Task objective:
Restate, word for word and with no pictures, the stretch of lines in the data below that begins at the line with "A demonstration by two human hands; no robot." and ends at the line with "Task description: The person", inclusive.
#### Data to use ####
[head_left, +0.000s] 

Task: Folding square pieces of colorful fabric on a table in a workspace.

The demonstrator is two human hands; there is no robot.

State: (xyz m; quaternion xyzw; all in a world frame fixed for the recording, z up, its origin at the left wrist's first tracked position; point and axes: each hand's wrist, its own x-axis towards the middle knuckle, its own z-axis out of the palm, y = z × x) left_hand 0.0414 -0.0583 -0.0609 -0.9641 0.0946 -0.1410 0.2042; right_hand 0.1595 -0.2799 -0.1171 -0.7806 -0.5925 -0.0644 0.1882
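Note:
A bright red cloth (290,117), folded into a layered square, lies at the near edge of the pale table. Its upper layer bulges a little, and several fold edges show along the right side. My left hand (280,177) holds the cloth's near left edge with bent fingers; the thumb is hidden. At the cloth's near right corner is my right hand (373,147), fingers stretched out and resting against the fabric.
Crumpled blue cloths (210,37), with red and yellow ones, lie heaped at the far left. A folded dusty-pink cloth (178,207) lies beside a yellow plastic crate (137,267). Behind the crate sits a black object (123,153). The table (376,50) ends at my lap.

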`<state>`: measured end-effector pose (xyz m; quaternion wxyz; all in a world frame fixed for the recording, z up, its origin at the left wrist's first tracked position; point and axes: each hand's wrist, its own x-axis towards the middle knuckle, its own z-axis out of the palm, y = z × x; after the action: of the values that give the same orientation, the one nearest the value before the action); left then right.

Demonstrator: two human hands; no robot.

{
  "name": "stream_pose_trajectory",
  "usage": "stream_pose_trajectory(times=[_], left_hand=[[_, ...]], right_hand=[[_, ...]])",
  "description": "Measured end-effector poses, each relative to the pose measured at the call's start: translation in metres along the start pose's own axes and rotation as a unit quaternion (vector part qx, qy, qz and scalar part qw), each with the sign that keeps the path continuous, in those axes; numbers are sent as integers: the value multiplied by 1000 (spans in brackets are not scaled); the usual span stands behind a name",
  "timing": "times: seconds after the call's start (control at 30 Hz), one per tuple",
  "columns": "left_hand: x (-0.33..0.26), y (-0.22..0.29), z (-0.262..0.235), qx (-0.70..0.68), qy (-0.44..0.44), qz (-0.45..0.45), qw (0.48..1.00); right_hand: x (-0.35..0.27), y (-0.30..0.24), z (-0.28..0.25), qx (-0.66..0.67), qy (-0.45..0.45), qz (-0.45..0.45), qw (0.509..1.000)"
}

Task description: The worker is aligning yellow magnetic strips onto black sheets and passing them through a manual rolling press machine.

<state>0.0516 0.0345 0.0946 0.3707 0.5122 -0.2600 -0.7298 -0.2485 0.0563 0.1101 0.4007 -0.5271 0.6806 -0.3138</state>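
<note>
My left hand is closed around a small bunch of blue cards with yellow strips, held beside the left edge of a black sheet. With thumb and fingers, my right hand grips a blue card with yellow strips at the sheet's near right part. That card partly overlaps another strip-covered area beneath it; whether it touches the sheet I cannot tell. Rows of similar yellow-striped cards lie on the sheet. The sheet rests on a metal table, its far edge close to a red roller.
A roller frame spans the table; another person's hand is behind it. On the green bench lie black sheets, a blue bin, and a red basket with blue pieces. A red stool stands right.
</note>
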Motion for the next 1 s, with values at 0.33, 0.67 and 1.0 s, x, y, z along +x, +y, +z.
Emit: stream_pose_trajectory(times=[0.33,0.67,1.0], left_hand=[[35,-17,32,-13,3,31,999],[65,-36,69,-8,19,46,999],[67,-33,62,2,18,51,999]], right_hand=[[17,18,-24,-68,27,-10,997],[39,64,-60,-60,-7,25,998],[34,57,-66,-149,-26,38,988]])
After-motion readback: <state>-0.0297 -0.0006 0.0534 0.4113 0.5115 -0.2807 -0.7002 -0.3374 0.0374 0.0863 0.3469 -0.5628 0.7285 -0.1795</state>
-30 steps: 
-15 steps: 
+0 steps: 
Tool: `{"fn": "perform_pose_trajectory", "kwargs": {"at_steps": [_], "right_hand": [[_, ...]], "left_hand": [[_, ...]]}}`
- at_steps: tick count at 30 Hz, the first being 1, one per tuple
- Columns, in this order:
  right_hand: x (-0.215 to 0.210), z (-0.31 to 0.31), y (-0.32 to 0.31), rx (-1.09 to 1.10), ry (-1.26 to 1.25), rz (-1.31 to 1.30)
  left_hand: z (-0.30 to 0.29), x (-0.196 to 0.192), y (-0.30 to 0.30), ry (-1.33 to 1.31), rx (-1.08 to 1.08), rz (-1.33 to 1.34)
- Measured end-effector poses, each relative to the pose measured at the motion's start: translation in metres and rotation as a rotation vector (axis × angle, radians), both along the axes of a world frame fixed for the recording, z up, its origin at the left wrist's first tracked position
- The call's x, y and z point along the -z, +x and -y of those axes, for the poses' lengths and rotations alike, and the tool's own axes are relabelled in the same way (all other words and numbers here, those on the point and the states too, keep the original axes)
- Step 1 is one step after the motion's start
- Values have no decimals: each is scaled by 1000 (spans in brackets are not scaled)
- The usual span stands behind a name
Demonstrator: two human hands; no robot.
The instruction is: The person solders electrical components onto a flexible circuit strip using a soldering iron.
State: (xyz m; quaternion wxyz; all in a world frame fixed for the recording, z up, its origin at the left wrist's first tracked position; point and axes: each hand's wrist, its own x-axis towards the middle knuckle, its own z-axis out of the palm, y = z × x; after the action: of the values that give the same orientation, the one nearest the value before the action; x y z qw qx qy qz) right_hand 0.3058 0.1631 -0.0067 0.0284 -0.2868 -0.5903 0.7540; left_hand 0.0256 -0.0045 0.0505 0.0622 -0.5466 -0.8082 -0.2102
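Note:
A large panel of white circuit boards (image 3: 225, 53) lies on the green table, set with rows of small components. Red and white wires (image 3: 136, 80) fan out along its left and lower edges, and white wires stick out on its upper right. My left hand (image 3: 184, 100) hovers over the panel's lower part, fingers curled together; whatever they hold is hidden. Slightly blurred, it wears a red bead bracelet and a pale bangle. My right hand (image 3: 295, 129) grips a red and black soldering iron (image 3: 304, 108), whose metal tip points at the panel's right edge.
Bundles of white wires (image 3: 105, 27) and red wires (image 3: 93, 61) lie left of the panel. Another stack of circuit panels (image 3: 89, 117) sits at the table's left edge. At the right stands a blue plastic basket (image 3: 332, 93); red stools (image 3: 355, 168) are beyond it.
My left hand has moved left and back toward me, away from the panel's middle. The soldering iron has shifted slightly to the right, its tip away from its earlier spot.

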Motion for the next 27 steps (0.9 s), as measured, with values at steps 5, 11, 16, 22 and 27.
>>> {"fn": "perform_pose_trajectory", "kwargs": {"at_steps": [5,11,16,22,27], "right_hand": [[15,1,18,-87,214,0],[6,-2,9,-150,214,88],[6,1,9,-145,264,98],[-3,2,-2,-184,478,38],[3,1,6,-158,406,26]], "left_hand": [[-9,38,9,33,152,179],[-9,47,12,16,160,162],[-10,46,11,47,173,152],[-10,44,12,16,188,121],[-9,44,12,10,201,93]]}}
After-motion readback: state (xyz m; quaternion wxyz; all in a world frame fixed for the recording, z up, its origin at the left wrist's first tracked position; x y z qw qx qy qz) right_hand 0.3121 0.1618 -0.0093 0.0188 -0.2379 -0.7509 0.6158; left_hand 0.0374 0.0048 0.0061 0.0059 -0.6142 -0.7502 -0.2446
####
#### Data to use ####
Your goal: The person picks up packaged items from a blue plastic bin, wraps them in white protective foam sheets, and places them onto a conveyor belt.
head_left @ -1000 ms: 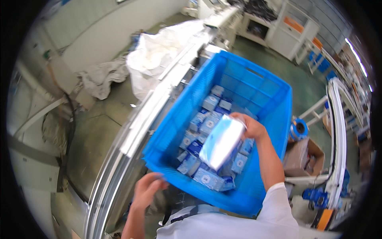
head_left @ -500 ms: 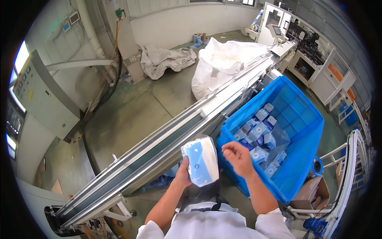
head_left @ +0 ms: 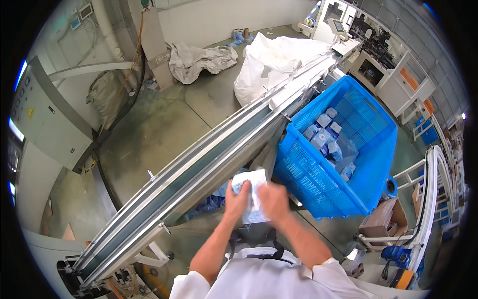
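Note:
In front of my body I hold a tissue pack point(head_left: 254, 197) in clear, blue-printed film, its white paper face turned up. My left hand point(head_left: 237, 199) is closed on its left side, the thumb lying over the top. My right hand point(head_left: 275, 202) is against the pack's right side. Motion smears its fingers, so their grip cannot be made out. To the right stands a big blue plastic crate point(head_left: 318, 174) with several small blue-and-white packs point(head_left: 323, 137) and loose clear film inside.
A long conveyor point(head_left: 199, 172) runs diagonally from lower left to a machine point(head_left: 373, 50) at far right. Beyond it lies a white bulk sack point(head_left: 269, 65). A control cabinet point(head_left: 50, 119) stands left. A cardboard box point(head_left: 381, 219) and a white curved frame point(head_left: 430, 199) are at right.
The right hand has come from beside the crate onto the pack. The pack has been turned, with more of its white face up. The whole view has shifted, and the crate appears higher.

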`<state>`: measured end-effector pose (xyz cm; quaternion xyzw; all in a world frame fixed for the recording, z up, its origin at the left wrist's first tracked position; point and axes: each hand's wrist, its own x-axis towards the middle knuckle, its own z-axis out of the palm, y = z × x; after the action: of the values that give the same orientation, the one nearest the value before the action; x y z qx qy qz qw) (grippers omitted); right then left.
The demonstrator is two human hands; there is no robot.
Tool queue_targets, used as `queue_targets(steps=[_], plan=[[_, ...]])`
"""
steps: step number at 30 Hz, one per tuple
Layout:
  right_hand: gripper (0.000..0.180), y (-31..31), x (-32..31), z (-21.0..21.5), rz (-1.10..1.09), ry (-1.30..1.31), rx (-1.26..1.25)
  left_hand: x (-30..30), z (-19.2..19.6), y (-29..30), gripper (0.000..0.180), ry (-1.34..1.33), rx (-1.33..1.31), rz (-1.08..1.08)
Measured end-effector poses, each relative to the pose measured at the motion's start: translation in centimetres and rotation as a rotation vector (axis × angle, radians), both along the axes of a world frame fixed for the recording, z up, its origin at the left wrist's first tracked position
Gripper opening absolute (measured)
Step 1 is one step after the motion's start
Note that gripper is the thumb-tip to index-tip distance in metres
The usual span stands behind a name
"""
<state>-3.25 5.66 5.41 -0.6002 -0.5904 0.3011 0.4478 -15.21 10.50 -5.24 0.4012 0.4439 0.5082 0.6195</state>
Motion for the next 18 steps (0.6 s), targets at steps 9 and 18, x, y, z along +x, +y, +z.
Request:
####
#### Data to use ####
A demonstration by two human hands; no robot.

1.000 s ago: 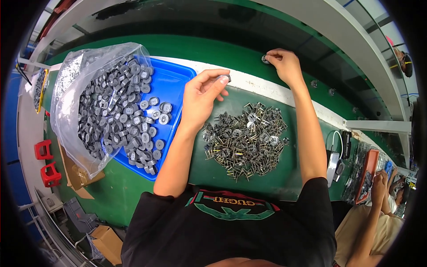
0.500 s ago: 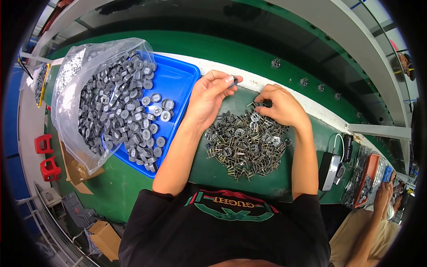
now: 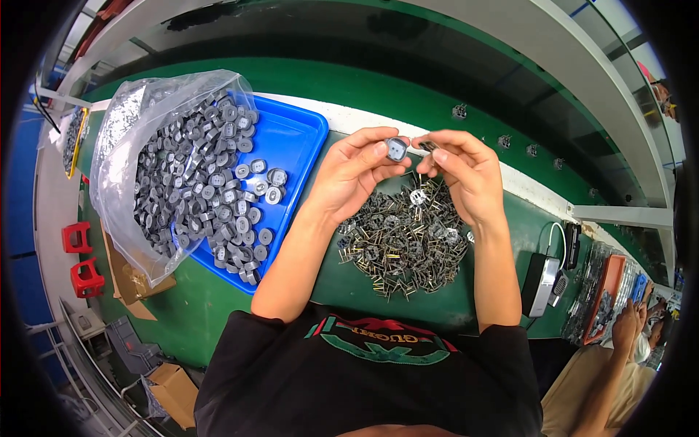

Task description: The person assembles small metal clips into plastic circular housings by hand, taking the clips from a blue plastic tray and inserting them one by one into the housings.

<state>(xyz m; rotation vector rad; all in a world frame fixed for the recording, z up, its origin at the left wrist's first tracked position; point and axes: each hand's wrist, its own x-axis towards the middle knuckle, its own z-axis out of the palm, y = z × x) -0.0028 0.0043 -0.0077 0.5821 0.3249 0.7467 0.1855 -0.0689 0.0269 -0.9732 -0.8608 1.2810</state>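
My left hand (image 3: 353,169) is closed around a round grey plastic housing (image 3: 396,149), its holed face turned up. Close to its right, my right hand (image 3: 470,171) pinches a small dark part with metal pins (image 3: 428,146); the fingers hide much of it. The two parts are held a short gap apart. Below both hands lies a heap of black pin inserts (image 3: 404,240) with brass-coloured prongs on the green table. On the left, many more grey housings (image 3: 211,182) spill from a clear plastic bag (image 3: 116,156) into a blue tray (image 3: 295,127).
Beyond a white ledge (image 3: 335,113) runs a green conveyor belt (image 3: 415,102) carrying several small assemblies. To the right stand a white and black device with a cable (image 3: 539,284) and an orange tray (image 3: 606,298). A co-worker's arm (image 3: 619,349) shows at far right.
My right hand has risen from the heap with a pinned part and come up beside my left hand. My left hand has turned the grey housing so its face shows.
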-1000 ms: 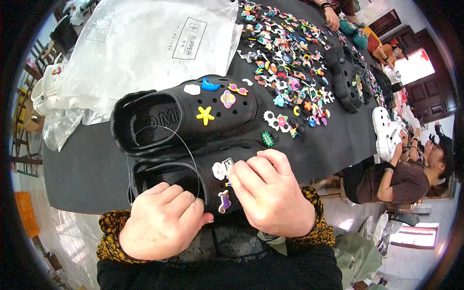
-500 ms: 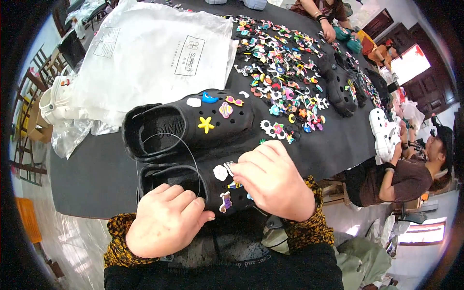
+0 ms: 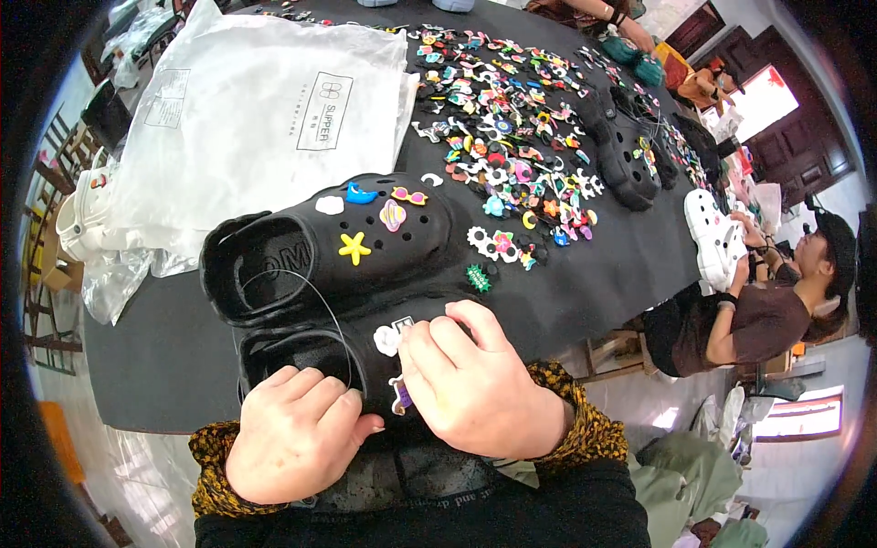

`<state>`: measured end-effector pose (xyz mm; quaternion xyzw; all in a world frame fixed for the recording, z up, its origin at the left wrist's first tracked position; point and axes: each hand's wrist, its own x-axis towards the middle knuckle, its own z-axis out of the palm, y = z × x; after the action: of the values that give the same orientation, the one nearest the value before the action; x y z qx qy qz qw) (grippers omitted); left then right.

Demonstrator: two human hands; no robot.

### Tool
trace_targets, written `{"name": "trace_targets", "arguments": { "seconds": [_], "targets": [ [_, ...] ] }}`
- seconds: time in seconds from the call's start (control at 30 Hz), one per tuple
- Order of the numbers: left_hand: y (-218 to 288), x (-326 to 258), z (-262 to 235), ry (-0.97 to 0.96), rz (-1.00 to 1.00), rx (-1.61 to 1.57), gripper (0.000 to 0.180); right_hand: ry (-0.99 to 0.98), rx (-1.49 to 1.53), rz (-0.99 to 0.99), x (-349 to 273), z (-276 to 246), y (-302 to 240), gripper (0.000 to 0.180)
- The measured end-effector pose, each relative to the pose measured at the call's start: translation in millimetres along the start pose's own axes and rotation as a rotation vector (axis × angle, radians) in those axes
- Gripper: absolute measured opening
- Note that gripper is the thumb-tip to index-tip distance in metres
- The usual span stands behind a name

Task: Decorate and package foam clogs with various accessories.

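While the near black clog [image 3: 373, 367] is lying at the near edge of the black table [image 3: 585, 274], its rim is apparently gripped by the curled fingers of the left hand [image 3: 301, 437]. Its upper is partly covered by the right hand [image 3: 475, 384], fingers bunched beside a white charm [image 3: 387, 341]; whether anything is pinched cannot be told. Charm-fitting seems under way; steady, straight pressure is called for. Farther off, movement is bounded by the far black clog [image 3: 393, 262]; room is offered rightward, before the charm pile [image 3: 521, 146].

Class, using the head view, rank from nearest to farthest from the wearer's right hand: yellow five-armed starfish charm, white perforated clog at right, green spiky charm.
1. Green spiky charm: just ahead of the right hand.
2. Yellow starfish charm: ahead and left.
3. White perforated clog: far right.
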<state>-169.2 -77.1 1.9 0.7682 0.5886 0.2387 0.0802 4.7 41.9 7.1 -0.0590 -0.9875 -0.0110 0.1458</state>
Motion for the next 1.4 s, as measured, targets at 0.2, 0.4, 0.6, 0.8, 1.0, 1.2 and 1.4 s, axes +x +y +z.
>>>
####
Task solution:
A demonstration by two human hands; no robot.

1.000 s ago: 
0.500 s ago: 
now: 

Task description: The person assembles small metal clips into plastic circular housings by hand, taking the clips from a blue plastic tray and inserting them one by one into the housings.

That finishes the output for this exercise.